** Opening Dataset records block **

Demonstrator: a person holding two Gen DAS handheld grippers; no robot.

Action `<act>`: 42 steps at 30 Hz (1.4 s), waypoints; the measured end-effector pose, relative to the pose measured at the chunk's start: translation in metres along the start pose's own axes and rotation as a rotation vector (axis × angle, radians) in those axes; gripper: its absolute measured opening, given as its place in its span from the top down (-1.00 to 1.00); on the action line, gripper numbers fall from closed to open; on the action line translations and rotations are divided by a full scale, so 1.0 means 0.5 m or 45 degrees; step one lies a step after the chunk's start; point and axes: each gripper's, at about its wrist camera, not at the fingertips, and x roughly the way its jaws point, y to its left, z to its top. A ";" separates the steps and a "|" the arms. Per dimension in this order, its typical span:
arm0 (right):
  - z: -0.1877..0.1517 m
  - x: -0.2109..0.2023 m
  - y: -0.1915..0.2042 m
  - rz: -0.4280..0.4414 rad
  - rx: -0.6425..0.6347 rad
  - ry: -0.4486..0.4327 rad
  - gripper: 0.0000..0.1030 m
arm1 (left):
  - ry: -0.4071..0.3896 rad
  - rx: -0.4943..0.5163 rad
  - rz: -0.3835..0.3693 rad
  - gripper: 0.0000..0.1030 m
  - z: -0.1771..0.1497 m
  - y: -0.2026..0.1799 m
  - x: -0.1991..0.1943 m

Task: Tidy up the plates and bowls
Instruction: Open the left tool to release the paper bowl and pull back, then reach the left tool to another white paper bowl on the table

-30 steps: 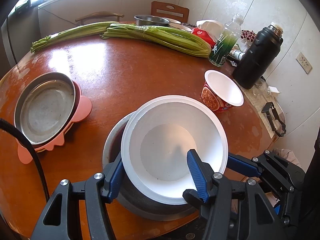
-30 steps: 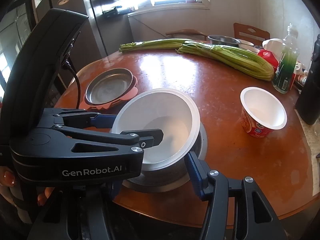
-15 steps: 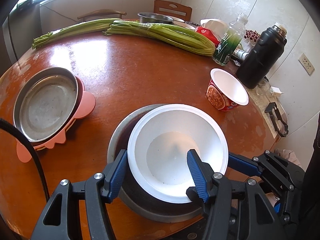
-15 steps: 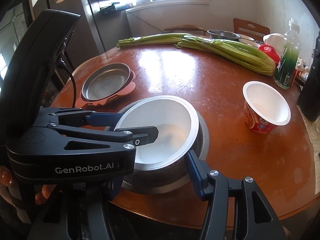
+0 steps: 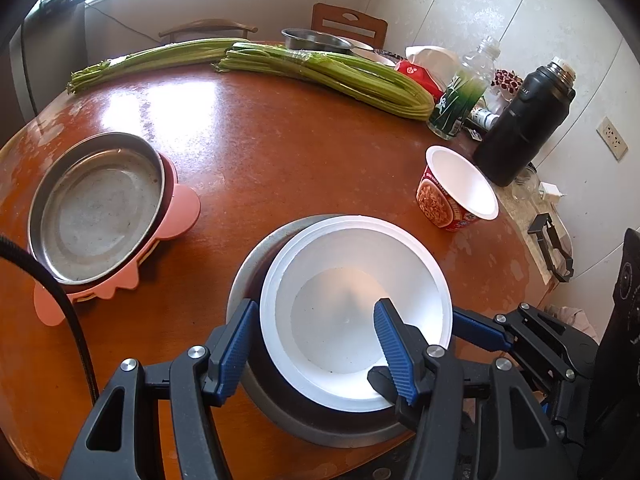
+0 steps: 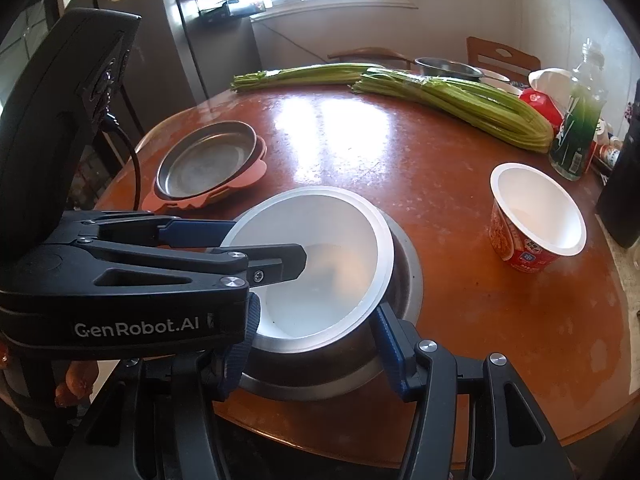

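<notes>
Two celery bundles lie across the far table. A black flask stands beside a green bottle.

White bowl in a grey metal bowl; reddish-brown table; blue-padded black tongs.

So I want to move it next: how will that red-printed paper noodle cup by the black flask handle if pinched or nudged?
The red-printed paper noodle cup looks empty, so probably very light. It narrows towards its base and already sits tilted, so a nudge would likely tip it. Its thin white wall may buckle under a hard pinch.
</notes>
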 end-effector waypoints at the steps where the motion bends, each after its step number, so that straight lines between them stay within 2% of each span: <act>1: 0.001 0.000 -0.002 -0.006 0.003 -0.002 -0.14 | -0.004 0.002 0.002 -0.17 0.000 0.000 -0.002; 13: 0.010 -0.024 -0.016 -0.076 0.002 -0.071 -0.14 | -0.058 -0.001 0.004 -0.17 0.006 -0.007 -0.030; 27: 0.014 -0.045 -0.038 -0.079 0.028 -0.123 -0.14 | -0.105 -0.007 0.009 -0.17 0.022 -0.018 -0.056; 42: 0.039 -0.086 -0.117 -0.132 0.125 -0.201 -0.16 | -0.134 0.041 -0.023 -0.17 0.073 -0.066 -0.049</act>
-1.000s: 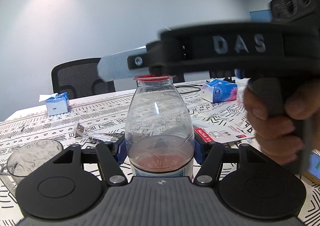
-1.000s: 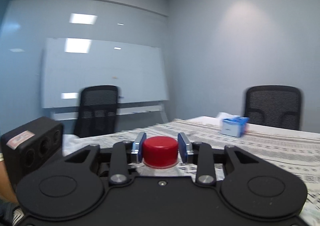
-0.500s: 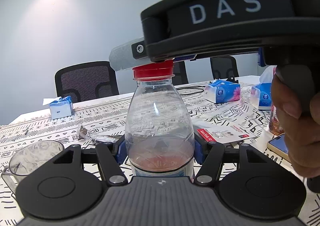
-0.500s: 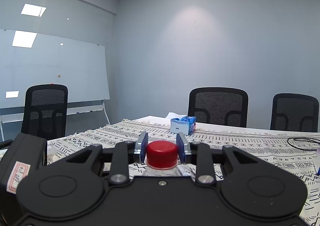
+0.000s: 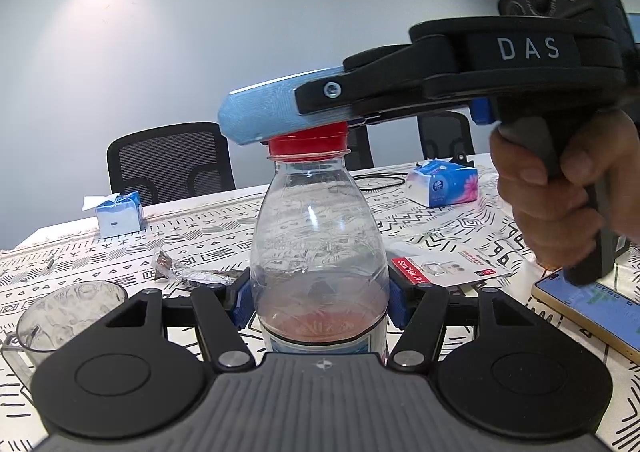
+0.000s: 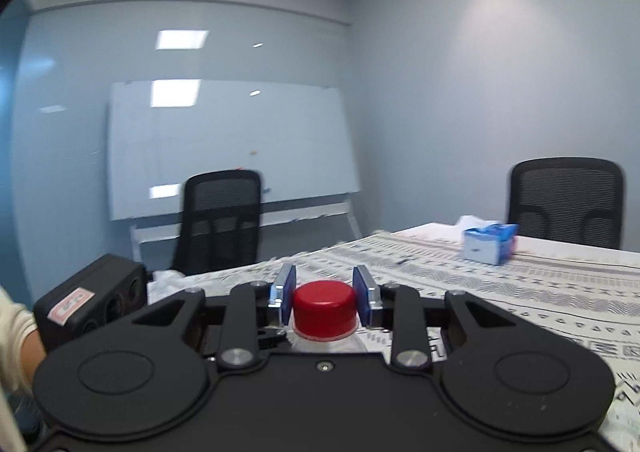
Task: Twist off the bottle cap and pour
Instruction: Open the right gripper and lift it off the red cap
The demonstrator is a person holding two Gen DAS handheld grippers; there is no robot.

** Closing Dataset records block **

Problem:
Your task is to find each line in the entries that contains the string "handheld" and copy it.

Reply:
Demonstrator: a person holding two Gen DAS handheld grippers; no robot.
The demonstrator is a person holding two Gen DAS handheld grippers; there is no robot.

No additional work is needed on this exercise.